- _THE TASK_: Only the lines that include "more" should be copied from the data below.

- _SOURCE RECORDS_:
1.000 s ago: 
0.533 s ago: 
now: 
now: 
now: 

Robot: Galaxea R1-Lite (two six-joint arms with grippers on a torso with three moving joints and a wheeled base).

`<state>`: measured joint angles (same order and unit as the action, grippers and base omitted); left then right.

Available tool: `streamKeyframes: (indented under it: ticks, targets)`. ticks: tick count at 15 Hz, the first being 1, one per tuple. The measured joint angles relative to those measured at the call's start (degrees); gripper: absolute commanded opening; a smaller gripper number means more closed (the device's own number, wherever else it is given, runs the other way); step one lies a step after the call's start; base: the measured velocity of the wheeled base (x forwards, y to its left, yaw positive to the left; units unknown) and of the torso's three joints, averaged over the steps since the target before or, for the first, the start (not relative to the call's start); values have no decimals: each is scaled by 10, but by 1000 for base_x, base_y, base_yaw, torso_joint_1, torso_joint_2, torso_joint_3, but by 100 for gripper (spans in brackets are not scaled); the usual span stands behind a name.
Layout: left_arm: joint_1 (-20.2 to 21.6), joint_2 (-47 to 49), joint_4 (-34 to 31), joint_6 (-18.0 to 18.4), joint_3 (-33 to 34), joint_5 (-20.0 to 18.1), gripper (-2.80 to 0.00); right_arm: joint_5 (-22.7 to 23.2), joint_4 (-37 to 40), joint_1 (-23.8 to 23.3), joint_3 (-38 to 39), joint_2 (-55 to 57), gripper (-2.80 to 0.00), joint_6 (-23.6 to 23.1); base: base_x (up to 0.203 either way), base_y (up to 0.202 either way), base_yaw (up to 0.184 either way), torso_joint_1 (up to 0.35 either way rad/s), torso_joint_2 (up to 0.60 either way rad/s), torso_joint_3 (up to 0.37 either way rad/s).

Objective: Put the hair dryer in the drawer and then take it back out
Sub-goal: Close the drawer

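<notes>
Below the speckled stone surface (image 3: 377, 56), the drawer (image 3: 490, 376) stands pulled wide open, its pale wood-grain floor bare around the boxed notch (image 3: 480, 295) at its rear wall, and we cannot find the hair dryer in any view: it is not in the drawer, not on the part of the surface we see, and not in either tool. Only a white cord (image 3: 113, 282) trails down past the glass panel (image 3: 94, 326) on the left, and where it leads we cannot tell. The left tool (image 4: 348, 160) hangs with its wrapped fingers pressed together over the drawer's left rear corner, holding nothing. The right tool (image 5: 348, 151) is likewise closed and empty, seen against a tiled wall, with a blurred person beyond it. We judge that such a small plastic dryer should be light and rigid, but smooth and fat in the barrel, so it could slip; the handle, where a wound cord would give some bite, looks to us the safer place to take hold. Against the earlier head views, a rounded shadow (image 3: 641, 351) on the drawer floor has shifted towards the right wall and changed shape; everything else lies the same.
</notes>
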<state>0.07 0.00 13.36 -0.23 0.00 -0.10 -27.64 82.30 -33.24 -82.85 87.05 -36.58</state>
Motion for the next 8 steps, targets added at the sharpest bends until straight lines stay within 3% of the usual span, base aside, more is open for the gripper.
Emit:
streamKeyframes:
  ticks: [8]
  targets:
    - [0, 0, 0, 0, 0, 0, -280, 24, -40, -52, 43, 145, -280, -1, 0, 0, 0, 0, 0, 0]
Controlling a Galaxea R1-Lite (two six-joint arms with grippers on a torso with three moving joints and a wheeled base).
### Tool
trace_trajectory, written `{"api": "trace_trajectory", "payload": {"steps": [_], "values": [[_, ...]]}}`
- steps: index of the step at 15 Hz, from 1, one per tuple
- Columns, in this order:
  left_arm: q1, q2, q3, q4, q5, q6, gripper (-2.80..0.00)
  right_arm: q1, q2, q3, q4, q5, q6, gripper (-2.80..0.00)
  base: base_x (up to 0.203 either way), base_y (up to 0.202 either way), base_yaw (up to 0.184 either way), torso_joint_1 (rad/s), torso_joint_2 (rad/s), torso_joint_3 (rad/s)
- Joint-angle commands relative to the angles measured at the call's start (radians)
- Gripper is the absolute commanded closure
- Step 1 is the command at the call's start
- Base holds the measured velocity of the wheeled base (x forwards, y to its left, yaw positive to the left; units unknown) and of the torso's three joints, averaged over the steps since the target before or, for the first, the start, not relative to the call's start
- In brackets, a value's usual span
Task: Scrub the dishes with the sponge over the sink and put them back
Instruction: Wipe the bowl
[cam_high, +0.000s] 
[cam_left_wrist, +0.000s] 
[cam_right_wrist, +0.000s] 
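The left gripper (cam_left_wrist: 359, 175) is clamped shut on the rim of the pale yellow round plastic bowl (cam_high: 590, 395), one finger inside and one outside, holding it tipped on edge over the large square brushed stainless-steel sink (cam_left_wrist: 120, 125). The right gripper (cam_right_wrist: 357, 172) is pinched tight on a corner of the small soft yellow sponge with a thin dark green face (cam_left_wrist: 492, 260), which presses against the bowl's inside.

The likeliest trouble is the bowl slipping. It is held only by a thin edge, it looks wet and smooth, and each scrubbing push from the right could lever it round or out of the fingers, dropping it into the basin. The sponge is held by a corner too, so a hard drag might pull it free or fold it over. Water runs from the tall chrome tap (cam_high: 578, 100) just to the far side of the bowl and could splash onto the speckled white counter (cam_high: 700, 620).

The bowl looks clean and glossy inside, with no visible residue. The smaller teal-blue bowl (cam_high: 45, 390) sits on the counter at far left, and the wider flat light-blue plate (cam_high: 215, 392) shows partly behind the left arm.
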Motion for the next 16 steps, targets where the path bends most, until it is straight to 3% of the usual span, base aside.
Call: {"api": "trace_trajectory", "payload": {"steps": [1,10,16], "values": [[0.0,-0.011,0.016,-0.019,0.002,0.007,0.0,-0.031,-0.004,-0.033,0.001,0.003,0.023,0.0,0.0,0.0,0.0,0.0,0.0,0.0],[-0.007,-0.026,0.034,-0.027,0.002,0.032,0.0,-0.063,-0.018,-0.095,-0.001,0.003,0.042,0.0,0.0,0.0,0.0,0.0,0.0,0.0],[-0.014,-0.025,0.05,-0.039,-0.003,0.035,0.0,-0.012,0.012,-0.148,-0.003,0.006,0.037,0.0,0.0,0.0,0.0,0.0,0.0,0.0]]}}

- _SOLUTION BELOW_:
Available tool: `streamKeyframes: (indented under it: ticks, targets)`. ticks: tick count at 15 Hz, the first being 1, one per tuple. The measured joint angles relative to those measured at the call's start (degrees); gripper: absolute commanded opening; a smaller gripper number means more closed (the device's own number, wherever else it is given, runs the other way); step one lies a step after the call's start; base: the measured velocity of the wheeled base (x forwards, y to its left, yaw positive to the left; units unknown) and of the torso's three joints, averaged over the steps since the target before or, for the first, the start (not relative to the call's start); values have no decimals: each is scaled by 10, but by 1000 for base_x, base_y, base_yaw, torso_joint_1, torso_joint_2, torso_joint_3, but by 100 for gripper (spans in brackets are not scaled); the usual span stands behind a name.
Motion for the next 8 steps, targets added at the sharpest bends until straight lines stay within 3% of the usual span, base aside, more is open for the gripper.

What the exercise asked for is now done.